WHAT TO DO:
Would you please return every line from the listing that contains the word "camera"?

---------------

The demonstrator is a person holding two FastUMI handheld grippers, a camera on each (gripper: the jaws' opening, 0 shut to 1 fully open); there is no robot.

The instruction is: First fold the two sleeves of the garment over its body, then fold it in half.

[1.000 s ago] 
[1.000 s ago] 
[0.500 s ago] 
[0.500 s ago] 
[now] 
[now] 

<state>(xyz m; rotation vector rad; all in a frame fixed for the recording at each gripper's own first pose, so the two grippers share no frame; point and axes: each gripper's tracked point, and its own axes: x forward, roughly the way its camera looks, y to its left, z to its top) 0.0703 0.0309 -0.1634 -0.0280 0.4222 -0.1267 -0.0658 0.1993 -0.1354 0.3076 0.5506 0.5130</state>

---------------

RESPONSE:
The demonstrator is a person holding two FastUMI handheld grippers, a camera on each (gripper: the jaws' opening, 0 shut to 1 fully open); there is no robot.
<state>(xyz m; rotation vector rad; all in a frame fixed for the recording at each gripper's own first pose, so the two grippers share no frame; point and axes: each gripper's tracked point, and its own axes: x forward, roughly the way its camera looks, y to its left, z to its top) 0.0703 0.0309 -0.1634 -0.0280 0.4222 -0.1267 -0.0658 0.1993 -0.1354 0.3076 0.5506 0.5130</state>

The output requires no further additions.